Где-то я читал: «Лунатик видит луг, стоящий на кротах»: так же и жители Иерусалима похоже на лунатиков, потому что обращены большей частью в незримое, в созидательный сон.
Иногда мне кажется, мой брат видит какой-то свой собственный особенный сон, и я не могу отринуть его полностью.

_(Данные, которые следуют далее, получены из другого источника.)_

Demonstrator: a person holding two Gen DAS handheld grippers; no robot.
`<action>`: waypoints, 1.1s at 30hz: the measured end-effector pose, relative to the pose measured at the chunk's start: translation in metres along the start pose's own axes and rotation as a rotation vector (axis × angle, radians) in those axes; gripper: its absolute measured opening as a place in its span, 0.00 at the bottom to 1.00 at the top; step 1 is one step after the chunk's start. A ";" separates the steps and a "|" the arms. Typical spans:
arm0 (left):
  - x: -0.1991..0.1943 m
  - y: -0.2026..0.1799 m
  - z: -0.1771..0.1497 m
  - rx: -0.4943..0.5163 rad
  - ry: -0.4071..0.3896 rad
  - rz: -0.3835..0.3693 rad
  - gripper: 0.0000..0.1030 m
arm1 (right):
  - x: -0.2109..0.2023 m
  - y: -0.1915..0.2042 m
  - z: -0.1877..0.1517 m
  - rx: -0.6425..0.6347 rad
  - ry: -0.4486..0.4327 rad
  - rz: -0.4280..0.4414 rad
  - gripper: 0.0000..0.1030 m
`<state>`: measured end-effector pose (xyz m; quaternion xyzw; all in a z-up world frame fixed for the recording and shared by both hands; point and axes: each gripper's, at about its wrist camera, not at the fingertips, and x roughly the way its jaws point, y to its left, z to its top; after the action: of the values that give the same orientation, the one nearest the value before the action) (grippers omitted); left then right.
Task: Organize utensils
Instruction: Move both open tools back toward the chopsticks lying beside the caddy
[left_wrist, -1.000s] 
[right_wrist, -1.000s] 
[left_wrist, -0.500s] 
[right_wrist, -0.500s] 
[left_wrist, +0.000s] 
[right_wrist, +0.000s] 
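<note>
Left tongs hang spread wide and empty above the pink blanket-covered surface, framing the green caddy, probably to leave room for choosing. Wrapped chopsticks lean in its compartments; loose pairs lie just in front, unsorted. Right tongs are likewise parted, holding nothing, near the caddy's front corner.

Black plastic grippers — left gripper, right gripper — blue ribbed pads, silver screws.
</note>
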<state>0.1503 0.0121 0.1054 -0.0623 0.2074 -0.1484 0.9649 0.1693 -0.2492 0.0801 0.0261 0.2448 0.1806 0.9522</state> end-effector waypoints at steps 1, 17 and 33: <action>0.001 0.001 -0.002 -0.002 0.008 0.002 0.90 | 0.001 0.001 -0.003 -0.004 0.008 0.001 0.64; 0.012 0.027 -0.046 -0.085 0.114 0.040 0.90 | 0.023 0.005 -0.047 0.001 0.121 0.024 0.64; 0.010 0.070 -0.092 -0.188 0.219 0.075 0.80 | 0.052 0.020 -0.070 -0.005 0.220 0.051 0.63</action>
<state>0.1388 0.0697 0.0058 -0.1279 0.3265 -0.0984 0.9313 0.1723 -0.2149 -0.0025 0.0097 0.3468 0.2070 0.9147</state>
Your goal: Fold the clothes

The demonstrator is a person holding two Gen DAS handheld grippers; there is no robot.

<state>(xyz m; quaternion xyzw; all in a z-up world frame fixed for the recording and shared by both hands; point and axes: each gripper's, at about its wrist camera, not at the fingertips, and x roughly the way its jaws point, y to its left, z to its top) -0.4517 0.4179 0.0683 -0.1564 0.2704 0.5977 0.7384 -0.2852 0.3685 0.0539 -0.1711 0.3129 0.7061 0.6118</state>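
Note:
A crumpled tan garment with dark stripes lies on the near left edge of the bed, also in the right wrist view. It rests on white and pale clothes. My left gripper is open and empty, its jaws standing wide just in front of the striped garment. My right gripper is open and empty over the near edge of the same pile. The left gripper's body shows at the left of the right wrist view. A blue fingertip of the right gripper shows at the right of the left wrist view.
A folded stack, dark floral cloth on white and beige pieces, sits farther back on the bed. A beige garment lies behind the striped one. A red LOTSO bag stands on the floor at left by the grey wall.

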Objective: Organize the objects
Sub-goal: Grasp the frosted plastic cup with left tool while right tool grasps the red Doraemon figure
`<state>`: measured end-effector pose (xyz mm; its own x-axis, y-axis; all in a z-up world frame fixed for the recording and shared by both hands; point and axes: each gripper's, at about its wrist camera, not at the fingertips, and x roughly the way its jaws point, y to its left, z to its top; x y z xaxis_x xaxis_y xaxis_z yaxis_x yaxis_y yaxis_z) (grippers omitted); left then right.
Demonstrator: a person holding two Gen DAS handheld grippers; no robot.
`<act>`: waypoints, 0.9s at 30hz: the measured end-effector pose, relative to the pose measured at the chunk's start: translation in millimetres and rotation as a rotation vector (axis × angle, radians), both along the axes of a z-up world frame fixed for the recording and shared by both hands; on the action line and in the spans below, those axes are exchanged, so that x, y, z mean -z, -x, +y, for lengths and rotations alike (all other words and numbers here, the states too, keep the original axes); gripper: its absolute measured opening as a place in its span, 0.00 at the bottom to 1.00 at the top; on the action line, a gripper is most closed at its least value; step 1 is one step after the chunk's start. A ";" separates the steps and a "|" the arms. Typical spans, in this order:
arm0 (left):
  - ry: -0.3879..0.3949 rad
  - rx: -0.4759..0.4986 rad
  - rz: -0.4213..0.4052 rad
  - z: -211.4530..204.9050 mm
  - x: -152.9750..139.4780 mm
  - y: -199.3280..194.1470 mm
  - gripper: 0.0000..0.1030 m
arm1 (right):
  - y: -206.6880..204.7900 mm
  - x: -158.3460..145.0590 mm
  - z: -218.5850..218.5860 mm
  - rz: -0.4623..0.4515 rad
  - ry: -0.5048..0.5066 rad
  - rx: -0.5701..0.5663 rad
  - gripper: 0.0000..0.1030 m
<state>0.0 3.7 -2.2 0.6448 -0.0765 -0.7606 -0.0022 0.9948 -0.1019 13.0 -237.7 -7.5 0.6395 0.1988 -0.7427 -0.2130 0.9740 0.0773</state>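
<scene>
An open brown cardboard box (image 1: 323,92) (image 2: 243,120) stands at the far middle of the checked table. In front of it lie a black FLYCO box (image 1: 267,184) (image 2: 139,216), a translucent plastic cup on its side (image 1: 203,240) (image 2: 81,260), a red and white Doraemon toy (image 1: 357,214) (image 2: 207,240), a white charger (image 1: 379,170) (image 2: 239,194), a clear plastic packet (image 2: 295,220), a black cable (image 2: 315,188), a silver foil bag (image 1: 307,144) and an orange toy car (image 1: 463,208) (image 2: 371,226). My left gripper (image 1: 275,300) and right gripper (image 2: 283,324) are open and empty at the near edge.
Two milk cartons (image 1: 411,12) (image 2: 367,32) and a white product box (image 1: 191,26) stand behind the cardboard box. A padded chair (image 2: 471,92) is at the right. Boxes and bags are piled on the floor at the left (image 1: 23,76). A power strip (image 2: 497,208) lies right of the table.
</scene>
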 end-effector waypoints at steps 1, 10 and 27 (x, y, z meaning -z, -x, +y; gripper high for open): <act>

Главный житель — Иерусалима сгущенное прошлое и будущее время, жаждущее мира и угрызений совести… А вот и та самая синагога, Кома может быть и здесь. Когда-то, в первые недели в стране, в осенних холодных потемках на Йом-Кипур отец привел нас в нее. Народу было не протолкнуться, раввин произносил проповедь, все слушали увлеченно. Рядом со мной стоял китаец, средних лет, с выражением страшного почтения и трепета на лице. На голове у него вместо кипы был мятый носовой платок. Он ничего, как и мы, не понимал, но, наверное, думал, что это не проповедь, а молитва, и раскачивался в такт размеренной риторической интонации оратора, и что-то шептал. Я поглядывал на него, и запомнил его взмокшее от почтения лицо. Кома тоже достал платок, и они оба с китайцем стояли у стены и раскачивались в такт завываниям хазана.
Нет, и здесь нету Комы.
Однажды я таскался с теодолитом не где-нибудь, а там, где Александр Македонский вел переговоры с иерусалимским первосвященником. Откуда только я не возвращался!
Да, тут под ногами — само время. Хрусталик небес всматривается пристально в него. Ни единого облачка — ни единой мысли. Время — это левиафан: ибо забвение самый могучий зверь на свете. Кто справится с забвением?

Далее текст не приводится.